A pact of solitude in pax

max stirner (1806-1856)When García Márquez wrote his Hundred Years of Solitude in 1967 he wrote it not with me in mind. Neither did Milan Kundera model his novel The Unbearable Lightness of Being after my early years when his story was published in 1984. The question if Camus when he wrote The Stranger in 1942 or if Guy de Maupassant when he wrote Bel Ami in 1884, had known of my thoughts on life and man, has to be answered almost certainly negatively. Yet, there is a common element in these men’s works and ideas, an element that is only and all-encompassing present within me.

Another work in which my influence can be traced beyond doubt is that of Max Stirner’s classic work The Ego and Its Own from 1844. In fact, the book so clearly copies the details of my later works that it may be found that Stirner’s work is one of plagiarism. So we all climb this ladder, and so we all dispose ourselves of the tools and methods by which we rose. We are now ahead surrounded by barely life but our own.

Early on, I disposed myself of most material, emotional and moral dependencies on others. This was though an easy process, not always an evident achievement. How many temptations are there not? And we are constantly courted to compromise and deride ourselves, to water down our distant but essential objectives with tasteful delicatessen at hand. And how weak and quickly do we yearn for the comforts that our constitution offers, a constitution that is evolved only to survive a short span of existence, where joys are granted scarcely but taken eagerly. Thus, the smallest tip of fulfillment satisfies us easily.
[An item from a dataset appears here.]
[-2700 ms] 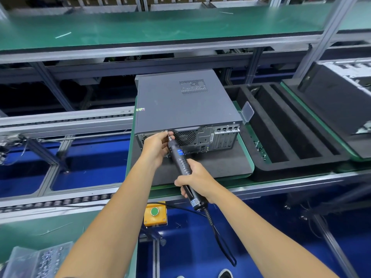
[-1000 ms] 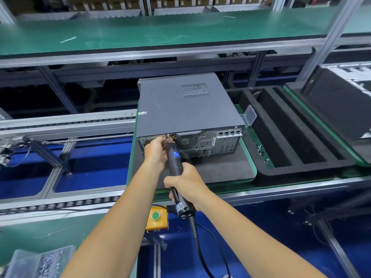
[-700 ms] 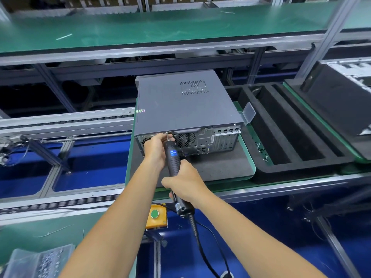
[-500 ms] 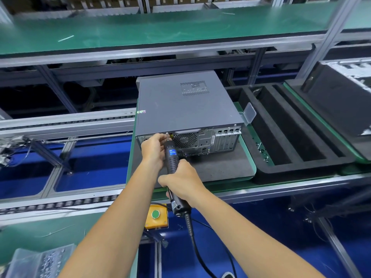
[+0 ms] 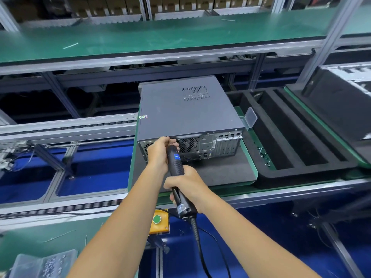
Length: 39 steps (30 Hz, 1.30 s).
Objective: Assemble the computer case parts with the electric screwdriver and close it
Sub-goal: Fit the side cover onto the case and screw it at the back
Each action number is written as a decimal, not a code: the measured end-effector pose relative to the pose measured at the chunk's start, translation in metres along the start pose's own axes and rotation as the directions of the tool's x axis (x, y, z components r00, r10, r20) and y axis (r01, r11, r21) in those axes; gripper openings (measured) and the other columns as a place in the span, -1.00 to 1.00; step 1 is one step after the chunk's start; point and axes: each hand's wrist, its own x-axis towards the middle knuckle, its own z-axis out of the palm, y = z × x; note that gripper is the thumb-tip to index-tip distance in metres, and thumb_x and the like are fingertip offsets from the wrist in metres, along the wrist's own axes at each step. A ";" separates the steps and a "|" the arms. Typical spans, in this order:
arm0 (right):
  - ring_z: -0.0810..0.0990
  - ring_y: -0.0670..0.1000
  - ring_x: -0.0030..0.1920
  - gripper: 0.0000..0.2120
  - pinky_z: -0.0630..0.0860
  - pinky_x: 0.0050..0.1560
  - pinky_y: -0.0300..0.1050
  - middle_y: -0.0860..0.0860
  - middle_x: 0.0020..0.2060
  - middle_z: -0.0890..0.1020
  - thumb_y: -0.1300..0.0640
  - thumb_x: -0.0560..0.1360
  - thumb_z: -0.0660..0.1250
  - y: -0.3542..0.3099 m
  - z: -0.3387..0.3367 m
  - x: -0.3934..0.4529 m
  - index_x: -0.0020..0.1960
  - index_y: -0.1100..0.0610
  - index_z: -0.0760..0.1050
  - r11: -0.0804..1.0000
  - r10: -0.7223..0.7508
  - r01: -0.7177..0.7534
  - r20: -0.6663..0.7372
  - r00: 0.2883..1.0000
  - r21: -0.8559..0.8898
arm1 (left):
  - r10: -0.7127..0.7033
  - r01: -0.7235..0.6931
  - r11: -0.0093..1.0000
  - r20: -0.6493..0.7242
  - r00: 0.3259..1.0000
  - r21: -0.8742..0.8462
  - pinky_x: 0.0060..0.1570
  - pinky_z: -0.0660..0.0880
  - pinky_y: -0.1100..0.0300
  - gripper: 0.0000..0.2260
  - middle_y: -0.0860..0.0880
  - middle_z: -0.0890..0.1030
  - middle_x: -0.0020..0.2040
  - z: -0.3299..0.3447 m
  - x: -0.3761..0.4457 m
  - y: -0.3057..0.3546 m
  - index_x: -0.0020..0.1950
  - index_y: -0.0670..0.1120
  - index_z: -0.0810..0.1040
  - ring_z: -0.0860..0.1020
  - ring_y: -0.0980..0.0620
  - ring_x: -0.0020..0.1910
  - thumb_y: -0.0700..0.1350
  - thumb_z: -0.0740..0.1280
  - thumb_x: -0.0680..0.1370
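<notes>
Head view: grey computer case (image 5: 188, 109) lying flat on a dark foam pad (image 5: 220, 173) at frame centre, lid on, rear panel facing the wearer. Electric screwdriver (image 5: 175, 159) slanting up toward 11 o'clock, tip meeting the rear panel's upper edge just left of the round fan grille (image 5: 187, 144). Right hand (image 5: 185, 182) wrapped tight around the screwdriver's lower body, grip pressed closed on it; black cord (image 5: 200, 249) trailing toward 6 o'clock. Left hand (image 5: 159, 150) curled around the tool's nose at the panel, grip pinching the front end; fingertips hide the bit and any screw, so cannot tell more there. At 3 o'clock, black foam tray (image 5: 291, 137) with long slots. At 6 o'clock, yellow box with green button (image 5: 159, 220). At 8 o'clock, clear parts bin (image 5: 42, 264) on the green tabletop (image 5: 30, 239).
</notes>
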 end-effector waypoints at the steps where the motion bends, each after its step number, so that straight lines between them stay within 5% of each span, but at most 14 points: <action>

What Stirner perhaps underlighted in his writing was the strains of social life with its web of emotional desires, chosen by ourselves out of the freeest of wills often. But this will or choice in the absence of dependencies does not serve us, and here we create the illusion of free will, which so strongly dominates American culture and thought.

Alas solitude! What all the monks and sufis chasing Brahman and unity with God knew in their ignorance, what all devotees and zelots strive for so relentlessly, this is theirs all along. We are all alone. I am alone finally. For this is the relief we seek.